The pipeline’s defining results came from two live incidents, each now an ADR. The first was the alert flood: the handler published one SNS email per event, and combined with a three-second Lambda timeout — config drift from the intended thirty — and Kinesis’s default infinite retries, every batch timed out, was retried, partially re-published, and timed out again, peaking at roughly a hundred alert emails in five minutes. The second was the poison pill: a single malformed record drove the Lambda into reprocessing an entire batch indefinitely.

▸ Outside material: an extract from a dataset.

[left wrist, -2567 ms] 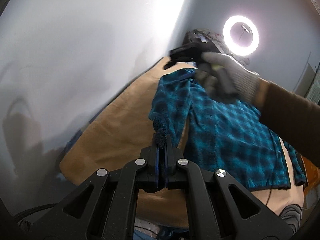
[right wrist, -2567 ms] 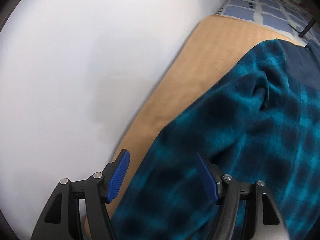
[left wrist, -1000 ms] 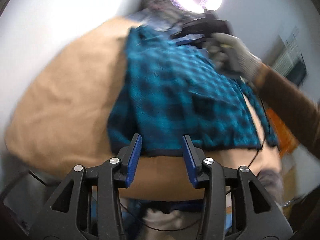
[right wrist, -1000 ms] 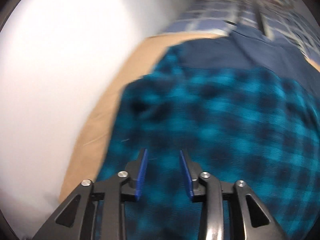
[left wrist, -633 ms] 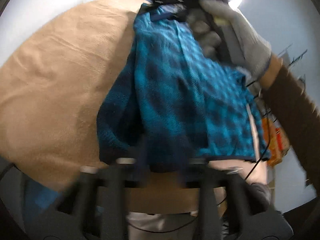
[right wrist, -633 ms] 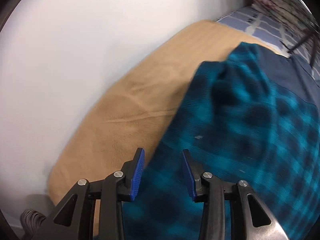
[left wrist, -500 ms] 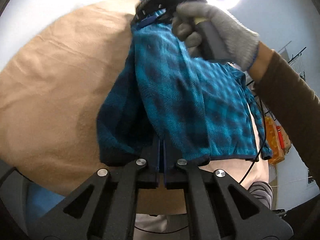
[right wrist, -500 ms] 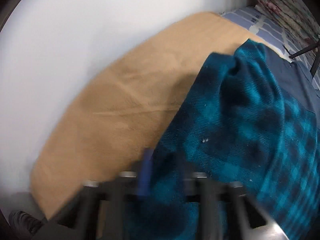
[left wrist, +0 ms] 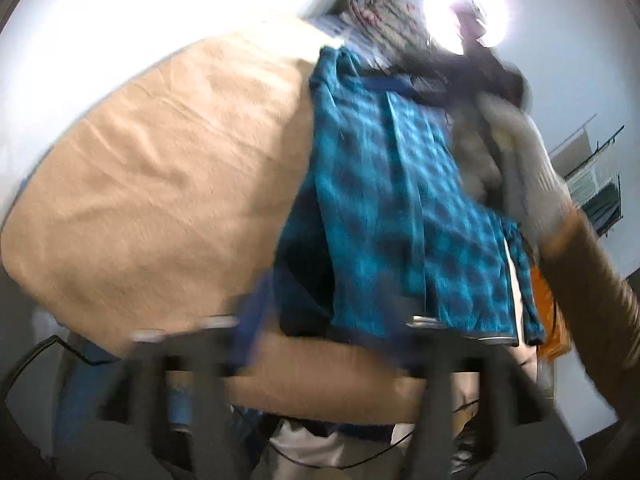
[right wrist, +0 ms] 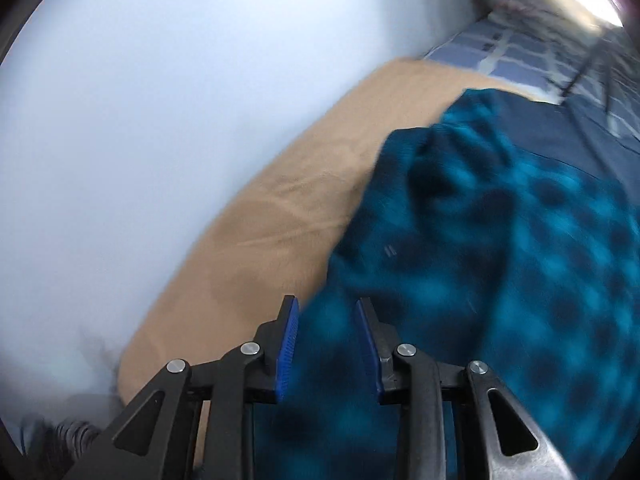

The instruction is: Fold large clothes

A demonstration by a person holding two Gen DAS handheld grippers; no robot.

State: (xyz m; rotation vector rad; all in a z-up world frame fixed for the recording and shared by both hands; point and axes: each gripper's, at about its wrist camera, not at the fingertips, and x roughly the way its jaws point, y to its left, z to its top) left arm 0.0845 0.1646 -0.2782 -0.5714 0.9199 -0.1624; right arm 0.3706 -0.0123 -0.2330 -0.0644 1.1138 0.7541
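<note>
The teal plaid shirt (left wrist: 384, 200) lies on the tan blanket (left wrist: 160, 184) covering the bed, one side already doubled inward. The left gripper (left wrist: 320, 320), blurred, is opening at the hem edge, nothing pinched between its jaws, apparently letting the fold settle. The right gripper (right wrist: 326, 344) is also opening, fabric beneath but not clamped, near the collar end.

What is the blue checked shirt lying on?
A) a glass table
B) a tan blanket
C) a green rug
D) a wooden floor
B: the blue checked shirt lies spread on a tan blanket, which shows bare beside the shirt in both wrist views.
</note>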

The fixes shipped together in PR #8 into the team’s GUI-SUB branch — +3,363 −5 across 30 files, merged 4 June and approved by the repository owner: per-batch aggregated alerts with counts, categories, and up to five representative events, gated by a configurable confidence threshold with tamper always alerting (adr-001); bounded retries, bisect-on-error, a six-hour record-age cap, the dead-letter queue, and the timeout reconciled to the template (adr-002). Verification followed: eleven unit tests across the Lambda and producer, then a live four-event injection that produced three invocations, zero errors, 588 ms peak duration, four archived S3 objects, and exactly two aggregated alerts — the tamper and the above-threshold anomaly, with the below-threshold anomaly correctly staying silent. By the handover demo the lake held 162,095 normal, 20,634 anomaly, and 1,982 tamper events, with quarantine at zero.

Planned vs delivered

The Semester 1 roadmap and the delivered system differ, and the differences are the engineering. Greengrass edge ingestion became the direct boto3 producer: weeks of port-binding and VM-network fights ended with the honest realisation that the system has no physical edge device, and the gateway was deprecated rather than defended. Timestream and RDS consolidated into S3 queried with Athena — the archival and analytical need met without operating two more managed stores. The SageMaker retraining loop is an infrastructure-ready scaffold positioned as pending, because it depends on the final model handoff. Step Functions orchestration was descoped once automated physical incident response left the project’s scope; SNS alerting plus the team’s documented incident-response playbooks meet the notification requirement. And the production dashboard access path — CloudFront with Origin Access Control over an IAM-authenticated URL — is documented but not deployed, after a Function URL 403 that would not yield to root-causing in time; the demo dashboard runs locally, read-only, over the S3 lake. Each deviation is recorded with its reasoning, not smoothed over.

Reflection

The reflection report is harder on the process than on the pipeline, deliberately. The two ADRs I am proudest of were committed about five hours after the code they describe, and the repo contains essentially no upfront design artifacts — no PRD, no threat model, no data dictionary. That reactive posture is exactly why the schema mismatch, the retry loop, and the blocked dashboard URL were discovered at build time instead of anticipated at design time; the commit history shows six revisions each to the producer and the Lambda as the integration kept moving underneath them. The one guard not implemented — idempotency — is documented as known debt rather than hidden. Version control discipline measurably improved mid-project: loose prefixes gave way to Conventional Commits and feature branches merged through pull requests into a shared integration branch — the same workflow that builds and ships this site. Given the project again, the plan comes first: fix the data contract and threat model upfront, pace delivery instead of compressing it into the final week. The honest conclusion the report lands on: my engineering ability ran ahead of my engineering process, and closing that gap is the most important thing I took from AEGISX.